## Task to carry out
So that the copy matches the original, retype each line of the material below exactly.
-*-*-
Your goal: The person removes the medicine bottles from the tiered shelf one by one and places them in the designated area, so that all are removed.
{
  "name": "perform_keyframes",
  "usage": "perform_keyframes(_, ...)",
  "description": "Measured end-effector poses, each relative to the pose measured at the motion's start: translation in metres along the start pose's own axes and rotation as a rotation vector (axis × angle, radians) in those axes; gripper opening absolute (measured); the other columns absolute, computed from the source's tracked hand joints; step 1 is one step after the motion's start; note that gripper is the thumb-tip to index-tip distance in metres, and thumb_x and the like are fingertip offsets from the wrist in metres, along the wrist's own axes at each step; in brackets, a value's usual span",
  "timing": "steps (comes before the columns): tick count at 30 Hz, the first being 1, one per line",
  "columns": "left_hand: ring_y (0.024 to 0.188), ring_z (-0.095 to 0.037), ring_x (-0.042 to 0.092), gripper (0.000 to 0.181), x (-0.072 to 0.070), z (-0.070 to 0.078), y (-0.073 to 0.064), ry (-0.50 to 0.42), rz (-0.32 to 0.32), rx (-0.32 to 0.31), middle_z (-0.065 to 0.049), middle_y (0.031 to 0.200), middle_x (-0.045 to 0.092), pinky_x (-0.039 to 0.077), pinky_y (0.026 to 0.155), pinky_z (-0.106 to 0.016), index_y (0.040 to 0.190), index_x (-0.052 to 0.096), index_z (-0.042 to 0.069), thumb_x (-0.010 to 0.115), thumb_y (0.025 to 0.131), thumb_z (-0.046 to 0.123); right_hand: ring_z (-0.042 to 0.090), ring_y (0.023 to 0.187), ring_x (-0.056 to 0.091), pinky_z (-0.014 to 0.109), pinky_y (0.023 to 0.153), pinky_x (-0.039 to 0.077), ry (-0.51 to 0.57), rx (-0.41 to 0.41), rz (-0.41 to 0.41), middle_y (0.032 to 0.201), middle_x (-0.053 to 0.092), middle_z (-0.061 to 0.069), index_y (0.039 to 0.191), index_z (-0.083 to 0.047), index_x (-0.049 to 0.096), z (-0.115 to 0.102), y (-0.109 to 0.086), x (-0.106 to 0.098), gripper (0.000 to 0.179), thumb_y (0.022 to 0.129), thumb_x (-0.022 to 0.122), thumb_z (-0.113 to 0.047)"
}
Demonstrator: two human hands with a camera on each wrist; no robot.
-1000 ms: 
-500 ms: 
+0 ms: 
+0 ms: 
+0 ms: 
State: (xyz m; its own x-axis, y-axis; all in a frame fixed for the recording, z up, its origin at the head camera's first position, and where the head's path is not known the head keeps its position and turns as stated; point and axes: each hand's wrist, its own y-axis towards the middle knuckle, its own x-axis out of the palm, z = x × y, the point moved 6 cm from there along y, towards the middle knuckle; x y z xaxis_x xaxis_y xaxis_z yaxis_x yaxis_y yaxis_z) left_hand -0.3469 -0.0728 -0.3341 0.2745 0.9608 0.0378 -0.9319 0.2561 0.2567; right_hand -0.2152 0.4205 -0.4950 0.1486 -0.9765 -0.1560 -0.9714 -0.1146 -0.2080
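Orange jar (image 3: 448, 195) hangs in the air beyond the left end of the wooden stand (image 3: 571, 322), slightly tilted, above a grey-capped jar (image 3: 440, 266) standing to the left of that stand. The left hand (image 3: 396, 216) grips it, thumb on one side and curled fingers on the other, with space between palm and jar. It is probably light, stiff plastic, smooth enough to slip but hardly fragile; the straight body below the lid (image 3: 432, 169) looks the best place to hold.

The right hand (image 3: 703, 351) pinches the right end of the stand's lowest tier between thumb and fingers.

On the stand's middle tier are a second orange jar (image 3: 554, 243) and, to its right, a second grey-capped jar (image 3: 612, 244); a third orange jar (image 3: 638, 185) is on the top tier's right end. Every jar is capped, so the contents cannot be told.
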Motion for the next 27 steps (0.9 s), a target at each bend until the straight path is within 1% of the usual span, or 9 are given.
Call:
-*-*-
## Output for this task
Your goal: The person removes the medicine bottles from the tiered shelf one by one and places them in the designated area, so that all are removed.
{
  "name": "perform_keyframes",
  "usage": "perform_keyframes(_, ...)",
  "description": "Measured end-effector poses, each relative to the pose measured at the motion's start: translation in metres along the start pose's own axes and rotation as a rotation vector (axis × angle, radians) in those axes; gripper opening absolute (measured); the other columns absolute, computed from the source's tracked hand joints; step 1 is one step after the motion's start; note that gripper is the thumb-tip to index-tip distance in metres, and thumb_x and the like are fingertip offsets from the wrist in metres, along the wrist's own axes at each step; in brackets, a value's usual span",
  "timing": "steps (comes before the columns): tick count at 30 Hz, the first being 1, one per line",
  "columns": "left_hand: ring_y (0.024 to 0.188), ring_z (-0.095 to 0.037), ring_x (-0.042 to 0.092), gripper (0.000 to 0.181), x (-0.072 to 0.070), z (-0.070 to 0.078), y (-0.073 to 0.064), ry (-0.50 to 0.42), rz (-0.32 to 0.32), rx (-0.32 to 0.31), middle_z (-0.065 to 0.049), middle_y (0.031 to 0.200), middle_x (-0.045 to 0.092), pinky_x (-0.039 to 0.077), pinky_y (0.026 to 0.155), pinky_z (-0.106 to 0.016), index_y (0.040 to 0.190), index_x (-0.052 to 0.096), index_z (-0.042 to 0.069), thumb_x (-0.010 to 0.115), thumb_y (0.025 to 0.131), thumb_z (-0.046 to 0.123); right_hand: ring_z (-0.042 to 0.090), ring_y (0.023 to 0.187), ring_x (-0.056 to 0.091), pinky_z (-0.014 to 0.109), pinky_y (0.023 to 0.153), pinky_x (-0.039 to 0.077), ry (-0.51 to 0.57), rx (-0.41 to 0.41), rz (-0.41 to 0.41), middle_y (0.032 to 0.201), middle_x (-0.053 to 0.092), middle_z (-0.061 to 0.069), index_y (0.039 to 0.191), index_z (-0.083 to 0.047), index_x (-0.049 to 0.096), z (-0.115 to 0.102), y (-0.109 to 0.086), x (-0.106 to 0.098), gripper (0.000 to 0.179), thumb_y (0.022 to 0.129), thumb_x (-0.022 to 0.122), thumb_z (-0.113 to 0.047)"
}
Demonstrator: two human hands with a camera on each wrist; no robot.
-1000 ms: 
-500 ms: 
+0 ms: 
+0 ms: 
+0 ms: 
State: (xyz m; its own x-axis, y-axis; all in a frame fixed for the recording, z up, its origin at the head camera's first position, and where the head's path is not known the head keeps its position and turns as stated; point and axes: each hand's wrist, its own y-axis towards the middle knuckle, its own x-axis out of the palm, z = x × y, the point moved 6 cm from there along y, towards the middle knuckle; x y z xaxis_x xaxis_y xaxis_z yaxis_x yaxis_y yaxis_z) left_hand -0.3469 -0.0728 -0.3341 0.2745 0.9608 0.0378 -0.9319 0.2561 0.2567; right_hand -0.2152 0.4205 -0.4950 0.1486 -0.9765 -0.1560 -0.9714 -0.1146 -0.2080
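Orange jar (image 3: 448, 195) hangs in the air beyond the left end of the wooden stand (image 3: 571, 322), slightly tilted, above a grey-capped jar (image 3: 440, 266) standing to the left of that stand. The left hand (image 3: 396, 216) grips it, thumb on one side and curled fingers on the other, with space between palm and jar. It is probably light, stiff plastic, smooth enough to slip but hardly fragile; the straight body below the lid (image 3: 432, 169) looks the best place to hold.

The right hand (image 3: 703, 351) pinches the right end of the stand's lowest tier between thumb and fingers.

On the stand's middle tier are a second orange jar (image 3: 554, 243) and, to its right, a second grey-capped jar (image 3: 612, 244); a third orange jar (image 3: 638, 185) is on the top tier's right end. Every jar is capped, so the contents cannot be told.
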Motion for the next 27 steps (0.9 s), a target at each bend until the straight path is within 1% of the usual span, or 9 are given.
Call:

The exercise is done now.